Trefwoorden over jezelf kunnen worden onderverdeeld in identiteitscategorieën, denk aan
gender, religie, etc. Drie aspecten vallen op:
1. Individu VS groep
De trefwoorden over onszelf zijn aan de ene kant eigenschappen die bij onszelf
horen, die een kern vormen van onze individuele identiteit, maar het zijn ook
eigenschappen die ons deel laten maken van een grotere groep. We verhouden ons
als individuen steeds tot een groter maatschappelijk geheel, waarbij categorieën als
gender of etniciteit relevant geacht worden. De manier om mensen te kenmerken/in
te delen is context-gebonden. Ze kunnen per tijd en plek verschillen. Kortom; het
gaat over of een eigenschap iets specifieks over de persoon zegt of dat de persoon
het kenmerk deelt met anderen.
2. Identificatie en desidentificatie
Identificatie en desidentificatie zijn termen om te beschrijven wie wij zijn en daarmee
ook wie wij niet zijn. Een proces van identificeren is daarom ook altijd een proces van
desidentificeren. Het gaat om gelijkheid en verschil. Als iemand zich identificeert als
een deel van een bepaalde groep, dan is er vaak ook besloten dat die persoon geen
deel maakt van een andere groep. Voorbeeld: ik ben een vrouw, dus ik ben geen
man. Het zelf staat altijd tegenover het ander. De feministische filosoof Simone de
Beauvoir zou zeggen dat het zelf niet kan bestaan zonder die ander, aangezien het
zelf afgebakend wordt tegenover de ander.
3. Meervoudige, complexe identiteiten
Identiteiten zijn niet eenvoudig, maar juist meervoudig en complex.
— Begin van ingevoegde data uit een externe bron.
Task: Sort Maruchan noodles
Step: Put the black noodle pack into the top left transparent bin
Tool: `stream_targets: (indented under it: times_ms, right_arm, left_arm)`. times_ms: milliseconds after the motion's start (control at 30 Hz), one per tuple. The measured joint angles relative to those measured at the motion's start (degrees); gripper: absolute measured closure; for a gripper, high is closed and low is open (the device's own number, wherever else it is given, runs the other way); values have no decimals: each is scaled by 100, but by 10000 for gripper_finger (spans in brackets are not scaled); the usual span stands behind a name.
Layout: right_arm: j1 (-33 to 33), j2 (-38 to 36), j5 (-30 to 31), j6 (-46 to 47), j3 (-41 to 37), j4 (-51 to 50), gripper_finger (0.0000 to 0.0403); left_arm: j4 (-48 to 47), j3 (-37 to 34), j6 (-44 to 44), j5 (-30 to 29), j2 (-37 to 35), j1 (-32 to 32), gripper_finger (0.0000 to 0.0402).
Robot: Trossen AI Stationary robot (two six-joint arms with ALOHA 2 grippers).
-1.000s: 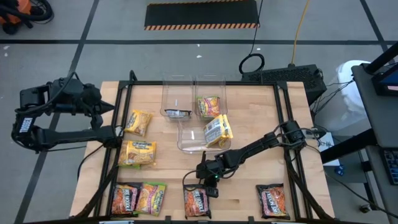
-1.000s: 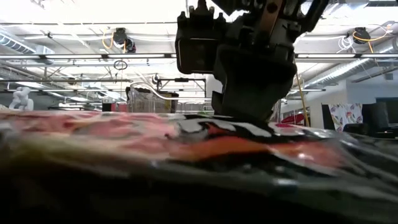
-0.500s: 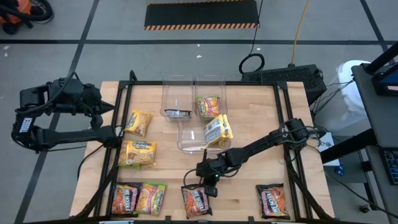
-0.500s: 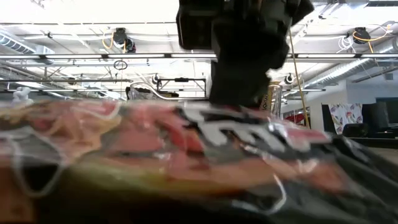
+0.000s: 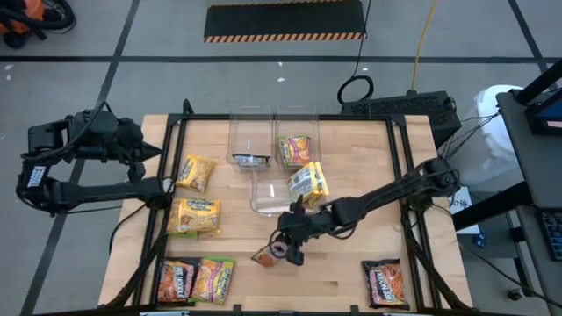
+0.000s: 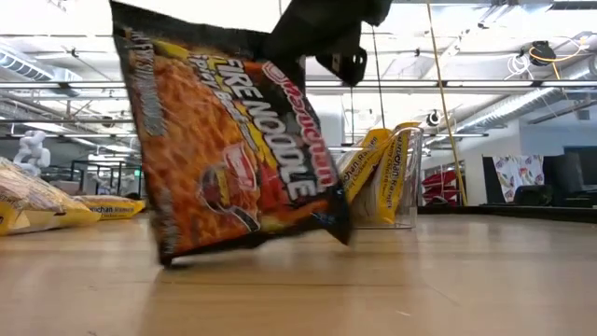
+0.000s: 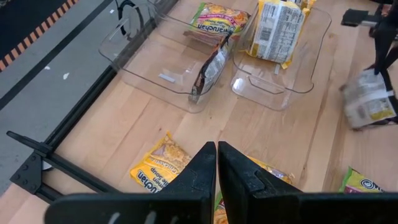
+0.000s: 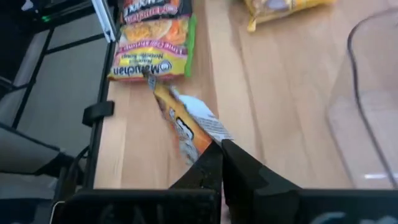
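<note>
Pale wooden table (image 5: 351, 263) inside a black frame, grey floor around, a lit workshop ceiling beyond in the low view. Right gripper (image 5: 287, 248) low over the table's near middle, clamped tight on the top edge of an orange-red Fire Noodle packet (image 6: 224, 140); packet hanging tilted, one lower corner just at the wood. Same packet edge-on past the dark fingers (image 8: 239, 168) in the right wrist view. Just behind, three clear bins (image 5: 263, 200): a yellow packet (image 5: 309, 183) leaning in the nearest, a lime-green packet (image 5: 294, 149) and a dark packet (image 5: 252, 160) in the two farther ones. Loose yellow packets (image 5: 195, 172) on the left half. Along the near edge, an orange-red packet and a lime-green packet (image 5: 215, 279) side by side at the left, a dark packet (image 5: 384, 283) at the right. Left gripper (image 7: 216, 163) off the table's left side, fingers pressed together, holding nothing.
</note>
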Motion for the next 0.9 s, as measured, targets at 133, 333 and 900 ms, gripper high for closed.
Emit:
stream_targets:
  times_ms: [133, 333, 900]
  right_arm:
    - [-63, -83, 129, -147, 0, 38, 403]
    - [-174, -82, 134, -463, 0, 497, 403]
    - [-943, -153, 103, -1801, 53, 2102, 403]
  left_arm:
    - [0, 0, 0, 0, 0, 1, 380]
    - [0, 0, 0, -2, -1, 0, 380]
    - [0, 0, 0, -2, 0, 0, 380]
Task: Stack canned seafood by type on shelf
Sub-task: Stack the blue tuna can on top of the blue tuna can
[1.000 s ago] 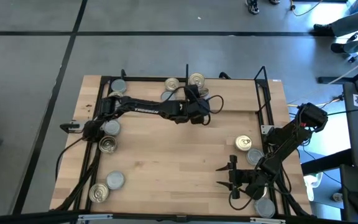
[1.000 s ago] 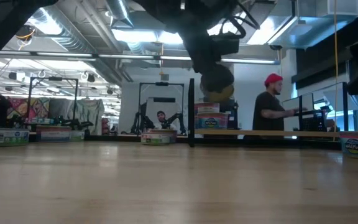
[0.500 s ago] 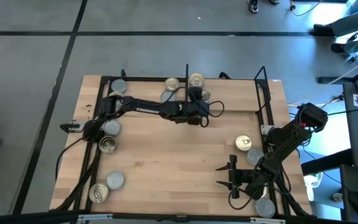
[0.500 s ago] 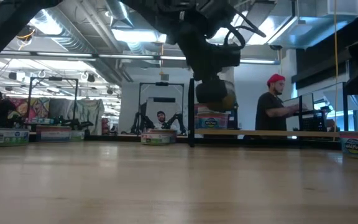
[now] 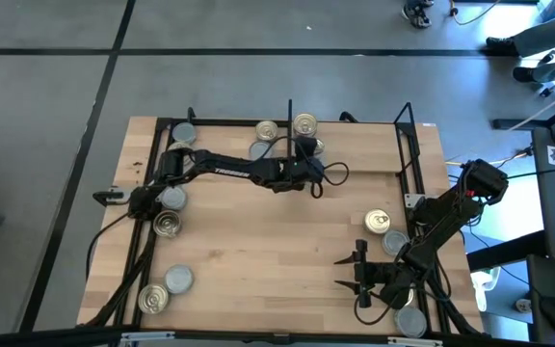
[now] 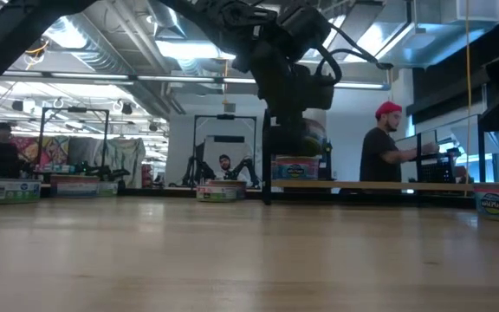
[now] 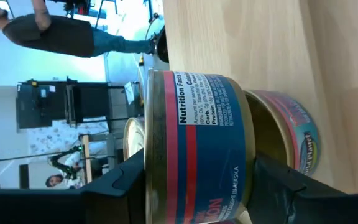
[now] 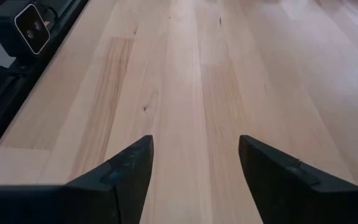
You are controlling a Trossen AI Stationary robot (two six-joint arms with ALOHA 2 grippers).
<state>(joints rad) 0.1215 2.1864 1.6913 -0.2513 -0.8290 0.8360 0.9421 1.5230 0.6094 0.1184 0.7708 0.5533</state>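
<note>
The left gripper (image 7: 194, 186) pinches a blue-and-red labelled tin (image 7: 197, 146) by its sides, carrying it at the far edge of the shelf (image 5: 355, 123) beside the black divider (image 5: 290, 111), just by a teal-labelled tin (image 7: 291, 134). I take it as a stacking approach. The right gripper (image 8: 194, 171) waits, fingers spread over bare wood, near the front right. Other tins (image 5: 167, 224) sit scattered left.

Upper centre of the high view: a tin (image 5: 303, 123) sits just right of the divider (image 5: 290, 114), another tin (image 5: 267, 130) left of it, and the left gripper (image 5: 305, 152) right below them.
</note>
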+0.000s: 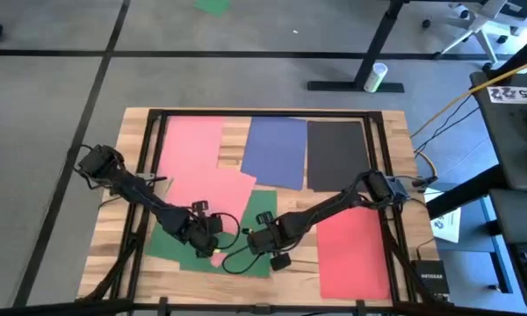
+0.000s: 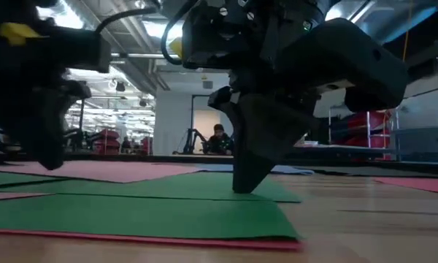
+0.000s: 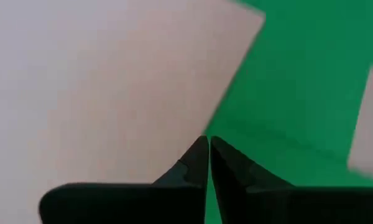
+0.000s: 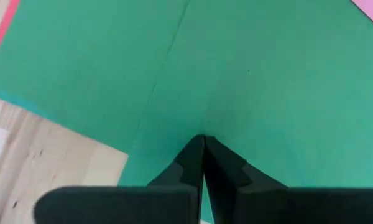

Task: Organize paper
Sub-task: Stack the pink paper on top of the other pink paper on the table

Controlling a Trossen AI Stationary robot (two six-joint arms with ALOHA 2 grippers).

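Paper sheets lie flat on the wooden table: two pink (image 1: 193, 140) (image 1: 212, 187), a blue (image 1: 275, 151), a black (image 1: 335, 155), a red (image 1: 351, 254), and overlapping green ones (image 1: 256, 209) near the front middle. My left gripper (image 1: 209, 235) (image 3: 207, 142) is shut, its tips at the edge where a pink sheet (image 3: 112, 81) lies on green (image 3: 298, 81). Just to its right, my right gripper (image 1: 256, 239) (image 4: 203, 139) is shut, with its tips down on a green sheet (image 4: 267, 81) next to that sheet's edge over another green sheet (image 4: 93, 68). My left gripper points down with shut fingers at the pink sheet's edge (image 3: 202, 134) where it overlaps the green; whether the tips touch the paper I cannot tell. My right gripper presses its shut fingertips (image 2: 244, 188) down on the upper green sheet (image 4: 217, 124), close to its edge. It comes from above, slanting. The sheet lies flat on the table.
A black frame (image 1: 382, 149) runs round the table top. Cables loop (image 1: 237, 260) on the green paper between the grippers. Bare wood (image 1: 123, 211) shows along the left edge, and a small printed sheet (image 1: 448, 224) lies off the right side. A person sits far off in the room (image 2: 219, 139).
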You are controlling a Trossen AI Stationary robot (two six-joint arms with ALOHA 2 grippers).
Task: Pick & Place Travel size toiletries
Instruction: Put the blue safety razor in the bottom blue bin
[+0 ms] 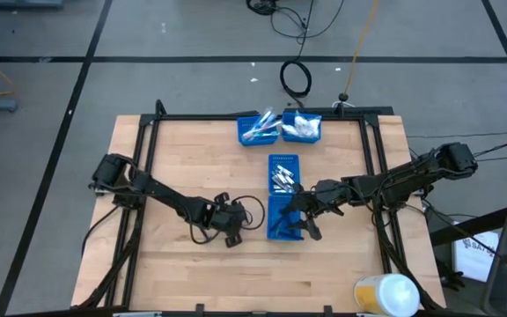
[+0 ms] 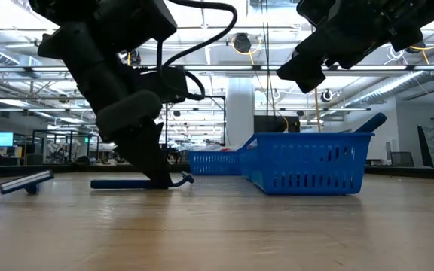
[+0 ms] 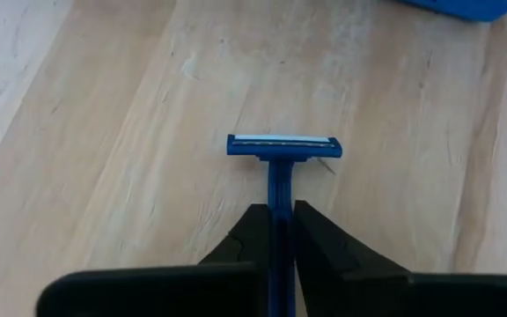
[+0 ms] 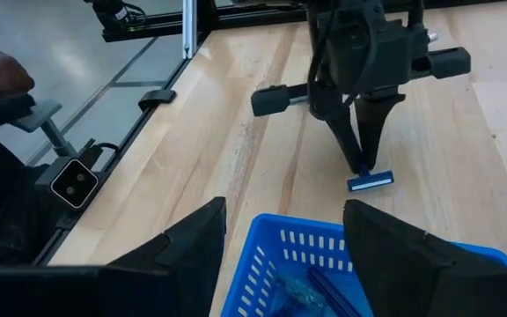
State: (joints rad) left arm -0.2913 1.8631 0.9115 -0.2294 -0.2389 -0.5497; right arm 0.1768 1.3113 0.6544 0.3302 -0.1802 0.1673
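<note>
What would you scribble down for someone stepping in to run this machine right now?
Left pincer: shut on a blue razor that lies on the wood table, next to the nearest blue bin.
Right pincer: open, hovering above that bin, holding nothing.
Done: some razors already lie in the nearest bin; the silvery tubes sit in the middle bin; two far bins hold more toiletries.
Left: lift the gripped razor into its bin. In the low view, another razor lies loose on the table.
</note>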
Intersectionaliteit (kruispuntdenken) is het idee dat verschillende aspecten van
identiteit met elkaar verweven zijn, waardoor je ze niet los van elkaar kan trekken.
Alledaagse opvatting over identiteit/het zelf
Sommige kenmerken van identiteit (leeftijd, beroep) zijn veranderlijk/fluïde, maar andere
kenmerken zijn vaststaand/solide (gender, etniciteit). Op een complexe manier kunnen we
zeggen dat bepaalde aspecten van identiteit genationaliseerd of geessentialiseerd worden.
Naturalisering en essentialisering gaan vaak hand in hand met elkaar.
Naturalisering is het idee dat (een aspect van) identiteit een natuurlijke oorsprong heeft,
bijvoorbeeld verankerd in het lichaam/de biologie. Essentialisering is daarentegen het idee
dat (een aspect van) identiteit een essentie heeft, bepaalde vastliggende eigenschappen, die
buiten het sociale domein vallen. Essentialisering gaat ervan uit dat er in de kern bepaalde
verschillen zijn die niet afhankelijk zijn van sociale context en invloeden. Voorbeeld van
essentialisering betreft gender: vrouwen zijn (door de evolutie) zorgzaam. In andere
woorden: alle vrouwen zijn zorgzaam, want het is een vrouw.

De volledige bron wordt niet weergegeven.